Access to the stand-up engine room is through a gasketed door in the transom that is located on the vessel’s centerline just to starboard of the garage. The door is hinged on top and secured by two large latching dogs. It also rises and lowers on gas-assisted rams, as do all the hatches, for easy and safe operation. The engine room itself is work-friendly, as both inboard and outboard sides of the engines—on my boat, a pair of 1,400-hp Cat 3412E diesels—are easily reached.
Sure to be a focal point for any cruising party is the wide-open, teak-sole bridge deck. The pilot’s and co-pilot’s seats are flanked by seating areas, while a dining table and additional seating is located aft of the starboard side helm. There is a grill aft of the port seating, room for an optional Besenzoni davit on the starboard side of the bridge overhang, a sunpad, and a rail surrounding the aft section. Opening that grill top proved rather difficult as it’s quite heavy, and I found myself wanting to get my fingers out of there in a hurry while lowering it. A handle and perhaps more substantial rams than those already on it would help.
My test boat’s performance was also impressive. While the Solent was relatively calm, Fairline’s delivery captain assured me that: “We had been through quite a stink coming down and were still able to maintain 20 knots.” Our boat answered the helm quickly as I threw her hard-over during WOT runs and carved several 360s. I noticed an rpm drop of perhaps 100, a sign of good hull design, and when I let her go on her own, I watched her track straight and true. At 2000 rpm I calculated a 30.4-mph average with a 308-NM range, good for a boat with a fuel capacity of almost 1,300 gallons. Docking was easy thanks to bow and, on our test boat, the optional stern thruster and an optional remote control device that allows docking from a plug-in station in a cabinet located on the starboard side of the cockpit. This neat gizmo controls both throttles and thrusters.

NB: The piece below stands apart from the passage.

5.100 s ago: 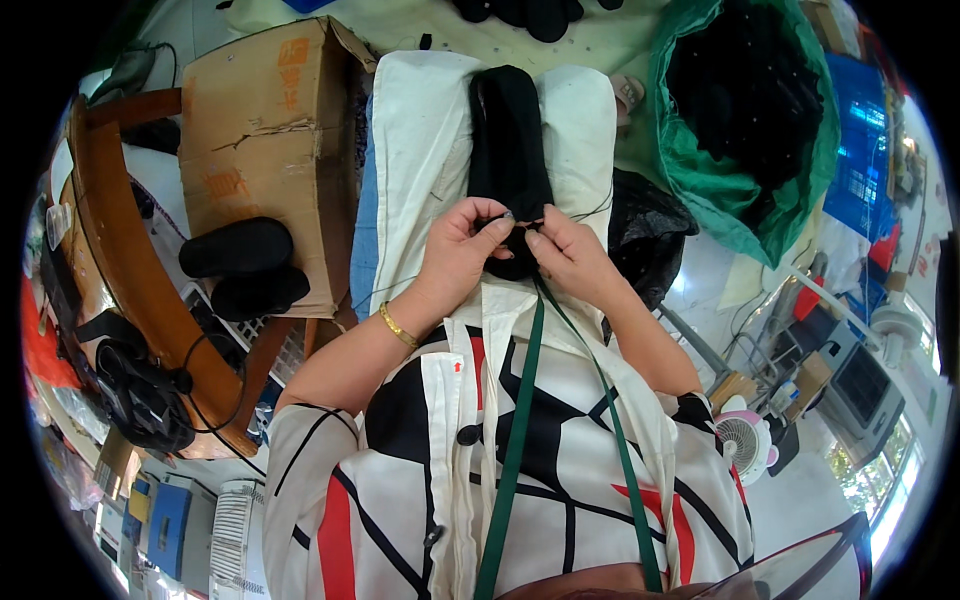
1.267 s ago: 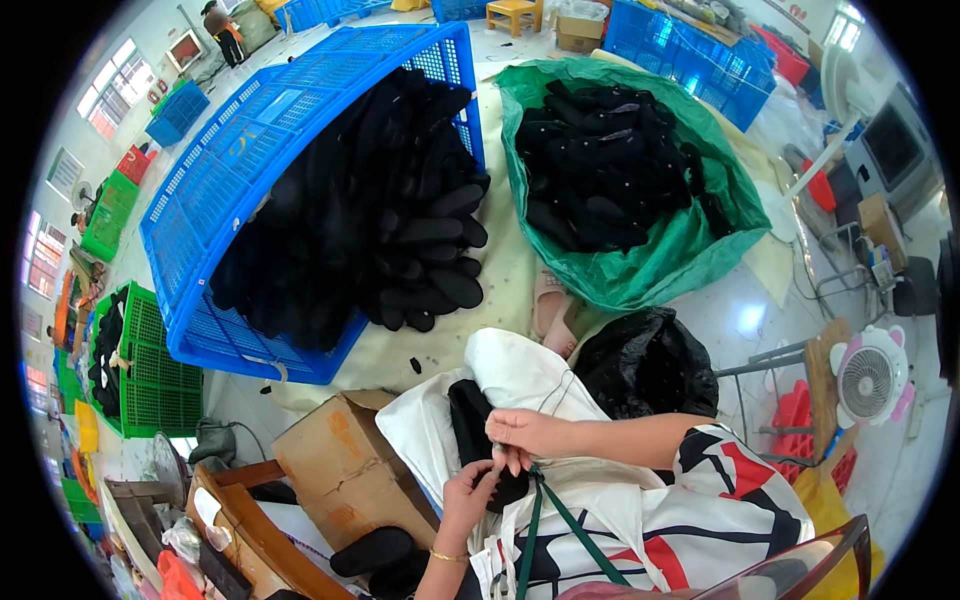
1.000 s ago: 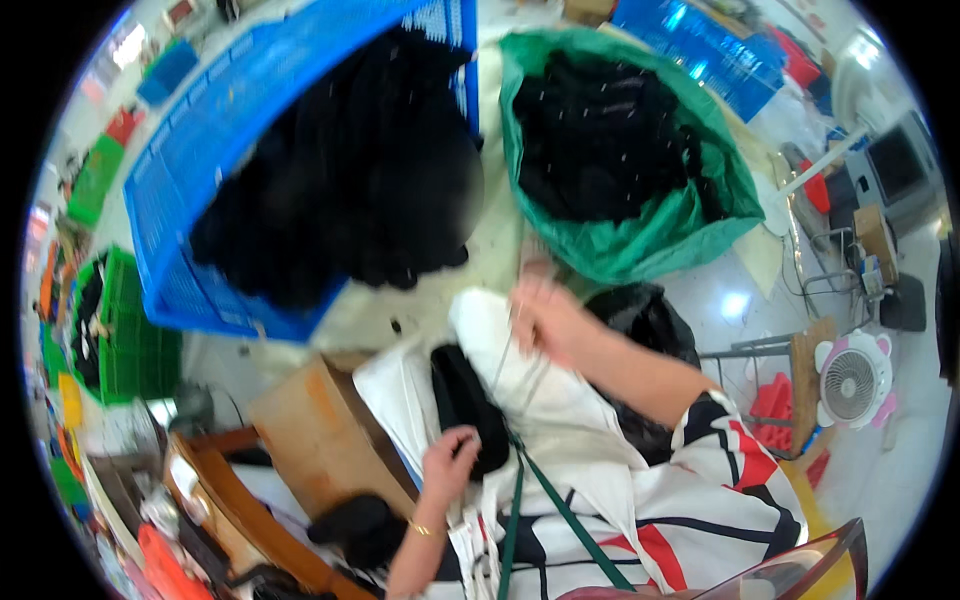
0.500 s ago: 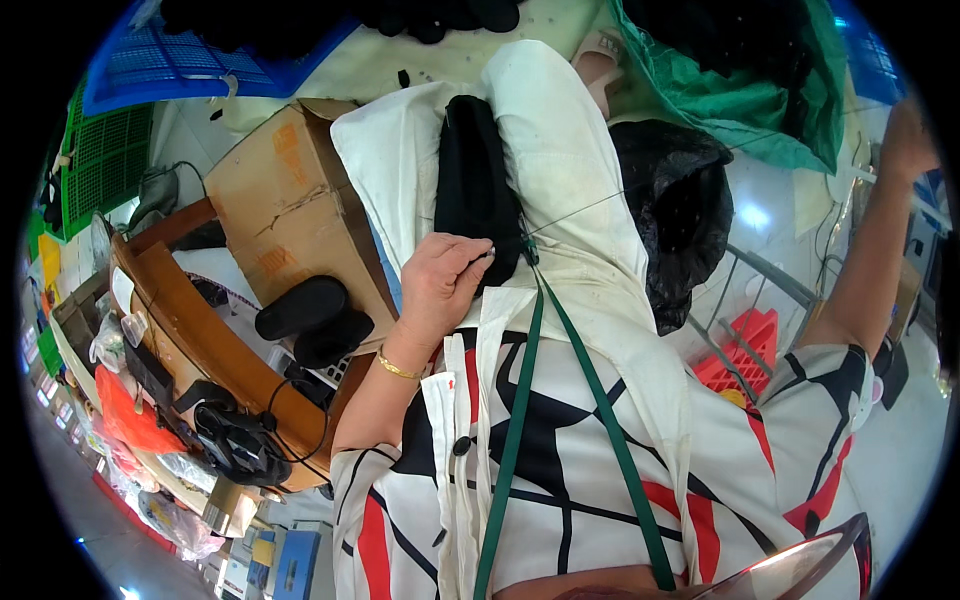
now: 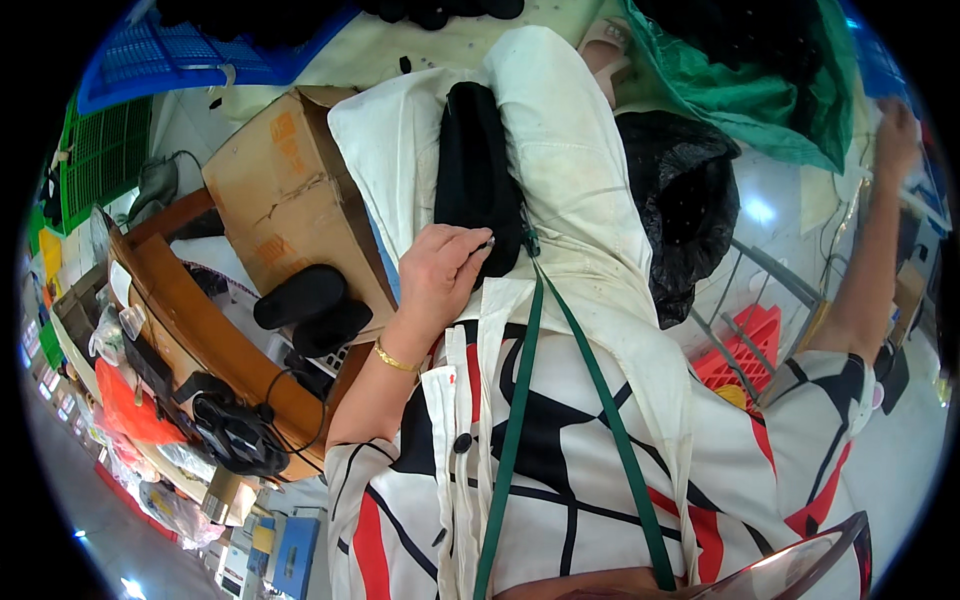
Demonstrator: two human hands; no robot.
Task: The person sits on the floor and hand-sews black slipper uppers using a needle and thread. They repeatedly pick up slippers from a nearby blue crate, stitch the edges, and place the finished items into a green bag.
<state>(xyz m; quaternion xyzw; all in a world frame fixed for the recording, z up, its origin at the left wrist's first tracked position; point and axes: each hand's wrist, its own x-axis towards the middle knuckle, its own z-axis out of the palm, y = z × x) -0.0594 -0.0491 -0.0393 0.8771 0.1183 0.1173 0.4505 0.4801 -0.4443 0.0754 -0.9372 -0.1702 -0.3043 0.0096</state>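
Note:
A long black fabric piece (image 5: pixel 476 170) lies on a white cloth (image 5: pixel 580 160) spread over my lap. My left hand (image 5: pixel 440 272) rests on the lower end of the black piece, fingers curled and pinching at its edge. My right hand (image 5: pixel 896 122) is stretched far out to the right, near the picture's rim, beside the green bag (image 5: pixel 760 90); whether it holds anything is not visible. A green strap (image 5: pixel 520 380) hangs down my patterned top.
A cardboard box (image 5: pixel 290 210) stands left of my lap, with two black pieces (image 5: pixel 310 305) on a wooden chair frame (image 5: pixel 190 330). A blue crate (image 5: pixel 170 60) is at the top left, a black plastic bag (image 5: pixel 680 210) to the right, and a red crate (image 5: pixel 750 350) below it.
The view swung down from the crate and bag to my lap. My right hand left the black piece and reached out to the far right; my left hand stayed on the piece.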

The 74 is easy to look at, with her low profile and distinctive windows. (There are five verticals on either side.) However, there is a lot more to her that lies in places not easily seen. Her props are in tunnels to reduce both draft and shaft angle, and 3M Thinsulate is used throughout, including between the engine room and the liner for not only sound attenuation, but thermal insulation as well. The decks are polyurethane foam-cored for strength and thermal insulation, and transverse and longitudinal stringers as well as molded-in engine bearers make her a soundly built vessel.
The top-of-the-line Squadron 74 is sure to please Fairline owners wishing to step up to a larger vessel and may woo away a few owners of competitive brands as well. No wonder, for the 74 not only does just about everything well, she does it with a cool self confidence that is prototypically English.